Private dance, self-massage, or wearing clothes that feel sensual can all be acts of radical acceptance. Movement helps women return to the truth: this body is worthy of love now, not later.
Building Self-Trust, One Step at a Time
Each time a woman follows her body’s cues, to rest, to stretch, to dance, she deepens self-trust. Even a small gesture, a quiet dance in the kitchen while the kettle boils, or a spontaneous jig down the hallway as you gather your keys, can reorient the day entirely. These playful moments carry an inner message: I am here, I am moving, I am alive. They invite a gentle shift in energy, a softening of the inner world. They remind us that joy need not be loud to be profound. It can rise in the hips, in the shoulders, in the corners of a smiling mouth. These micro-rituals anchor us in the wisdom of the body, reminding us that self-trust is built through small, sacred agreements with ourselves. This muscle, like any other, grows with practice.
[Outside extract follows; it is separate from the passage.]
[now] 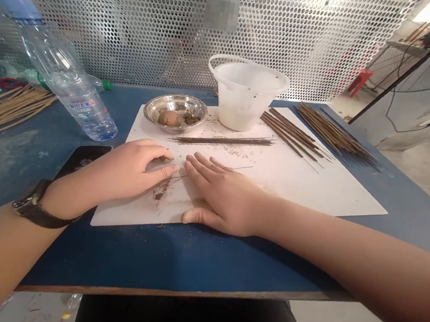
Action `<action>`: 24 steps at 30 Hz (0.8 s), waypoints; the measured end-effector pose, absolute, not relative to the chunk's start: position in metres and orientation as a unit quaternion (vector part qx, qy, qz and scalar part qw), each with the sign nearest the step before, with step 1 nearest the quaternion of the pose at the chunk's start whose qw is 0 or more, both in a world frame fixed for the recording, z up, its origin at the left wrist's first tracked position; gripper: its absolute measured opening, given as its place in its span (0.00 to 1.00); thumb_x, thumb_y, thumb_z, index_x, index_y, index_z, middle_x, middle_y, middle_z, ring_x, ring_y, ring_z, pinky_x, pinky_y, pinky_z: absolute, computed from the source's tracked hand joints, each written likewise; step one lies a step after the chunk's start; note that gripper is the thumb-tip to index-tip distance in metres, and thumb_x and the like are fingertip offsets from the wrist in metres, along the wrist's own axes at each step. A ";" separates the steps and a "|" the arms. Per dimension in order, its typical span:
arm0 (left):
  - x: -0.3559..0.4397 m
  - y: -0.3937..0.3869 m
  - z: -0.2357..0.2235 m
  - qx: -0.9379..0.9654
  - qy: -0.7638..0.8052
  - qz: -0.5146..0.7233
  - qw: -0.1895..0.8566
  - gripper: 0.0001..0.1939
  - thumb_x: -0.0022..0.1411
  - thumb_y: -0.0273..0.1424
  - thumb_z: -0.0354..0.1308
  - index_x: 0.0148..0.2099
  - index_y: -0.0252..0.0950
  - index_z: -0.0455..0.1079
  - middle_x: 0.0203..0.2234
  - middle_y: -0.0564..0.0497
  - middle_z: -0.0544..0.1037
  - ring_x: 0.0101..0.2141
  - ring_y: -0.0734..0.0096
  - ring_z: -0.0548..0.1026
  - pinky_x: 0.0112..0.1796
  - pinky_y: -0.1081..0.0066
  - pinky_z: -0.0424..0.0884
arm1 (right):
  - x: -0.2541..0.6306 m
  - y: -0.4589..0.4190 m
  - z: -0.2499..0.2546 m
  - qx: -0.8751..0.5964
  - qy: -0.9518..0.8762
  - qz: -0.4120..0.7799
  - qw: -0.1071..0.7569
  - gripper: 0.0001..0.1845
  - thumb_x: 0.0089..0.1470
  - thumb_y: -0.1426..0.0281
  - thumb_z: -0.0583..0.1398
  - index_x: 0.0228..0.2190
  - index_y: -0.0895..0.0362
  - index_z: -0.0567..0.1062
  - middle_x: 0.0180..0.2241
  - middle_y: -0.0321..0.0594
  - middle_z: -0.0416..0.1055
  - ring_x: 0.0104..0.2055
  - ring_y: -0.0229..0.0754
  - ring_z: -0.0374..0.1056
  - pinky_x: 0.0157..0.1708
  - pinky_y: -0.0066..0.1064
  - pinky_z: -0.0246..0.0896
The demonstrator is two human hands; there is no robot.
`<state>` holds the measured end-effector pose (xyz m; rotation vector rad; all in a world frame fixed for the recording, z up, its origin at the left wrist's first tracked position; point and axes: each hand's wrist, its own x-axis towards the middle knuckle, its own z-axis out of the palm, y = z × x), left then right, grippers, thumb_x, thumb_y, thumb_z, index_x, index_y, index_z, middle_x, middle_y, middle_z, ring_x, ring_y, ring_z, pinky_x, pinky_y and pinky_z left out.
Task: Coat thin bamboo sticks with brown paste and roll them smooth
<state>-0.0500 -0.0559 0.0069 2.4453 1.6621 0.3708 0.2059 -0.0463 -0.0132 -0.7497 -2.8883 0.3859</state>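
Where the fingertips meet: a thin coated incense stick [233, 167] is laid across the white board [314, 190], nearer its front edge than its back edge, and is partly covered by the right hand.
Left hand [129, 168]: it is rested toward the board's front left corner, with the fingers of the left hand [163, 162] held together and curled over the stick's left end. Whether the stick is clamped cannot be told.
Right hand [226, 197]: it is pressed flat on the board, with the fingers of the right hand [202, 162] slightly apart and extended, not clamped. Contact is judged to be spread along their undersides, keeping the stick low against the board.
Behind the hands: a band of dark coated sticks [221, 141] is laid on the board, and a silver bowl [154, 111] holding a lump of brown paste [170, 118] is set at the board's back left.
Edges: the board's front edge is just below the hands, and the right hand's thumb is close to it. Brown crumbs [159, 193] are scattered on the board just below the left fingertips.
Room to the left: a smartphone [84, 157] is lying just off the board, beside the left wrist.
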 end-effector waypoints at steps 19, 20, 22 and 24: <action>-0.050 -0.057 0.009 0.821 0.556 0.093 0.090 0.24 0.67 0.53 0.55 0.53 0.42 0.78 0.50 0.45 0.81 0.48 0.49 0.78 0.48 0.55 0.74 | 0.224 -0.068 -0.010 -0.332 -0.940 0.077 0.004 0.59 0.64 0.35 0.46 0.71 0.75 0.56 0.74 0.68 0.45 0.77 0.70 0.41 0.72 0.59 0.49; -0.050 -0.057 0.009 0.820 0.557 0.092 0.091 0.25 0.67 0.53 0.55 0.53 0.42 0.78 0.50 0.45 0.81 0.49 0.49 0.78 0.48 0.56 0.74 | 0.225 -0.071 -0.012 -0.337 -0.939 0.075 0.004 0.60 0.63 0.34 0.46 0.71 0.75 0.56 0.74 0.68 0.45 0.76 0.71 0.41 0.72 0.59 0.49; -0.050 -0.057 0.009 0.823 0.554 0.091 0.087 0.24 0.68 0.53 0.55 0.53 0.42 0.78 0.51 0.45 0.81 0.49 0.49 0.78 0.48 0.56 0.74 | 0.222 -0.072 -0.017 -0.345 -0.936 0.071 0.007 0.62 0.62 0.33 0.45 0.72 0.75 0.54 0.74 0.70 0.43 0.76 0.73 0.39 0.72 0.61 0.48; -0.051 -0.056 0.008 0.827 0.549 0.090 0.081 0.24 0.68 0.52 0.55 0.53 0.42 0.78 0.51 0.45 0.81 0.50 0.49 0.77 0.49 0.55 0.73 | 0.216 -0.063 -0.021 -0.350 -0.934 0.071 0.011 0.62 0.62 0.33 0.44 0.72 0.76 0.52 0.74 0.70 0.40 0.77 0.73 0.35 0.72 0.63 0.44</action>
A daily check-in: How do I want to move today? A song, a walk, a breath. Each small decision tells the nervous system: I am listening. I am safe. I am home.
The Wild Woman archetype whispers here. She is the one who follows instinct, not instruction. She moves barefoot, howls at the moon, and reminds us that freedom lives in the body.
A Collective Memory of Movement
In the end, the body is more than a vehicle. It is an archive. A temple. A drum.
“A woman must go on her own journey, find her own soul. She must dance, sing, and create from that deepest place. Only then will she feel her true nature.” – Clarissa Pinkola Estés
The dance is not always graceful. Sometimes it is a crawl across the floor, a bop to a beat, or an off-beat shuffle in the kitchen. But it is always holy. Through it, women remember that they are part of something ancient and rising, something fierce and soft, something wild and radiant. The beauty lies not in how it looks, but in how it frees. Dance holds space for every shape, every rhythm, every story, welcoming them home.
And in every spin, every sway, every stillness, the Divine Feminine moves through them.
“The feminine is not a form, it is a frequency. She moves through you when you soften, breathe, and listen.”– Sophie Bashford
This is how the body remembers. This is how the soul returns.
Conclusion: The Dance as Return
In every culture and every era, women have danced, not simply to entertain, but to remember. To reinhabit the sacred terrain of their bodies, to speak what was once unspeakable, and to find one another in the rhythm. Dance reconnects us to our ancient memory, when the sacred was not separate from the body and when expression came through hips, heartbeat, and hands.
Modern neuroscience now echoes what ancestral wisdom has always known: movement heals. It integrates trauma, quiets the mind, and softens us into presence. It restores embodiment in a world that constantly fragments our attention. Through dance, women not only access psychological release, reclaim agency, intuition, and voice.
The Divine Feminine pulses through each motion: in the grace of the Mother, the play of the Maiden, the sensuality of the Lover, the strength of the Warrior, the intuition of the Mystic, and the freedom of the Wild Woman. Movement is their language.
And in dancing together, at moon circles or music festivals, weddings or weekly classes, women find not just healing, but sisterhood. The kind that doesn’t need words. The kind that remembers.
Dance is not an escape, it is a homecoming. A ritual of return. A quiet affirmation that this body, this breath, this moment is enough. It is a celebration of the one wild and precious vessel we’ve been given. Through movement, we reclaim what the world urges us to forget: that healing can be joyful, that presence is power, and that expression is liberation. In its sacred sway, we do not become better, we become more true. Not something to be fixed, but something to be felt.